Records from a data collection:
↓↓↓

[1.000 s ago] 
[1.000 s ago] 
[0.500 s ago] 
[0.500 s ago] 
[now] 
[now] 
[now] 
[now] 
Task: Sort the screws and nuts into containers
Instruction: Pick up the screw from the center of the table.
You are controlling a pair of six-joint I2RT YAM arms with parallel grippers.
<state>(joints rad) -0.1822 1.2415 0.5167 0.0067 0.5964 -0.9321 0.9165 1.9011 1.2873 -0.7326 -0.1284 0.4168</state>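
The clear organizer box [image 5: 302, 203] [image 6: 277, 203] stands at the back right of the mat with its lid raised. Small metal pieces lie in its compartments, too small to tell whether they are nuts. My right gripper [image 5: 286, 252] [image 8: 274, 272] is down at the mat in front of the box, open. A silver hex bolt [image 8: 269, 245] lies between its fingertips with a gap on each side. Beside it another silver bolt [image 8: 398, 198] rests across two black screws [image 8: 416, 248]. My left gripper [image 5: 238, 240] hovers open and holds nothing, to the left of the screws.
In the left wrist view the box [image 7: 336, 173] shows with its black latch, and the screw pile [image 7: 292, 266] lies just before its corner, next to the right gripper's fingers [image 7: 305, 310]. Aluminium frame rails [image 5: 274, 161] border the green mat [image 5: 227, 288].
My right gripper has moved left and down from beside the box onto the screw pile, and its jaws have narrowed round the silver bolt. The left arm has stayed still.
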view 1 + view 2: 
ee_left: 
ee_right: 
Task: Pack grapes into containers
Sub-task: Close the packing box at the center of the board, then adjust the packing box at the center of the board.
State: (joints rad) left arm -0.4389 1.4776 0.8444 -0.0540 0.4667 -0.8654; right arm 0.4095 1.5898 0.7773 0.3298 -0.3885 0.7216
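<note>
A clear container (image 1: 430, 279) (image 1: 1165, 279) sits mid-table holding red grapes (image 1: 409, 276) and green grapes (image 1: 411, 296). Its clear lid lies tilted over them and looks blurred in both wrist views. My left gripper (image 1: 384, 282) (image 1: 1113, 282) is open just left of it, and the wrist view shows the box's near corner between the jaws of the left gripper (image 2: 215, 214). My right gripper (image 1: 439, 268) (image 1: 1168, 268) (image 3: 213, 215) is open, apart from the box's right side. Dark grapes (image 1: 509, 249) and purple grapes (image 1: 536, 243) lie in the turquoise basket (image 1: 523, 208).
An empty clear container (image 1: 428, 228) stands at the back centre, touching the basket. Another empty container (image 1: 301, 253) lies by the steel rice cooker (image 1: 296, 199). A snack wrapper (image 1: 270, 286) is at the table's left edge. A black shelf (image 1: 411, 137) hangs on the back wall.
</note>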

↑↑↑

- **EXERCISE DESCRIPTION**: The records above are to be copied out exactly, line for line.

- **REPLY**:
[1.000 s ago] 
[1.000 s ago] 
[0.500 s ago] 
[0.500 s ago] 
[now] 
[now] 
[now] 
[now] 
Task: Sort the screws and nuts into containers
Instruction: Pick up the screw from the center of the table.
You are controlling a pair of six-joint I2RT YAM arms with parallel grippers.
<state>(joints rad) -0.1822 1.2415 0.5167 0.0067 0.5964 -0.9321 0.9165 1.9011 1.2873 -0.7326 -0.1284 0.4168</state>
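The clear organizer box [image 5: 302, 203] [image 6: 277, 203] stands at the back right of the mat with its lid raised. Small metal pieces lie in its compartments, too small to tell whether they are nuts. My right gripper [image 5: 286, 252] [image 8: 274, 272] is down at the mat in front of the box, open. A silver hex bolt [image 8: 269, 245] lies between its fingertips with a gap on each side. Beside it another silver bolt [image 8: 398, 198] rests across two black screws [image 8: 416, 248]. My left gripper [image 5: 238, 240] hovers open and holds nothing, to the left of the screws.
In the left wrist view the box [image 7: 336, 173] shows with its black latch, and the screw pile [image 7: 292, 266] lies just before its corner, next to the right gripper's fingers [image 7: 305, 310]. Aluminium frame rails [image 5: 274, 161] border the green mat [image 5: 227, 288].
My right gripper has moved left and down from beside the box onto the screw pile, and its jaws have narrowed round the silver bolt. The left arm has stayed still.
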view 1 + view 2: 
ee_left: 
ee_right: 
Task: Pack grapes into containers
Sub-task: Close the packing box at the center of the board, then adjust the packing box at the center of the board.
State: (joints rad) left arm -0.4389 1.4776 0.8444 -0.0540 0.4667 -0.8654; right arm 0.4095 1.5898 0.7773 0.3298 -0.3885 0.7216
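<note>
A clear container (image 1: 430, 279) (image 1: 1165, 279) sits mid-table holding red grapes (image 1: 409, 276) and green grapes (image 1: 411, 296). Its clear lid lies tilted over them and looks blurred in both wrist views. My left gripper (image 1: 384, 282) (image 1: 1113, 282) is open just left of it, and the wrist view shows the box's near corner between the jaws of the left gripper (image 2: 215, 214). My right gripper (image 1: 439, 268) (image 1: 1168, 268) (image 3: 213, 215) is open, apart from the box's right side. Dark grapes (image 1: 509, 249) and purple grapes (image 1: 536, 243) lie in the turquoise basket (image 1: 523, 208).
An empty clear container (image 1: 428, 228) stands at the back centre, touching the basket. Another empty container (image 1: 301, 253) lies by the steel rice cooker (image 1: 296, 199). A snack wrapper (image 1: 270, 286) is at the table's left edge. A black shelf (image 1: 411, 137) hangs on the back wall.
</note>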

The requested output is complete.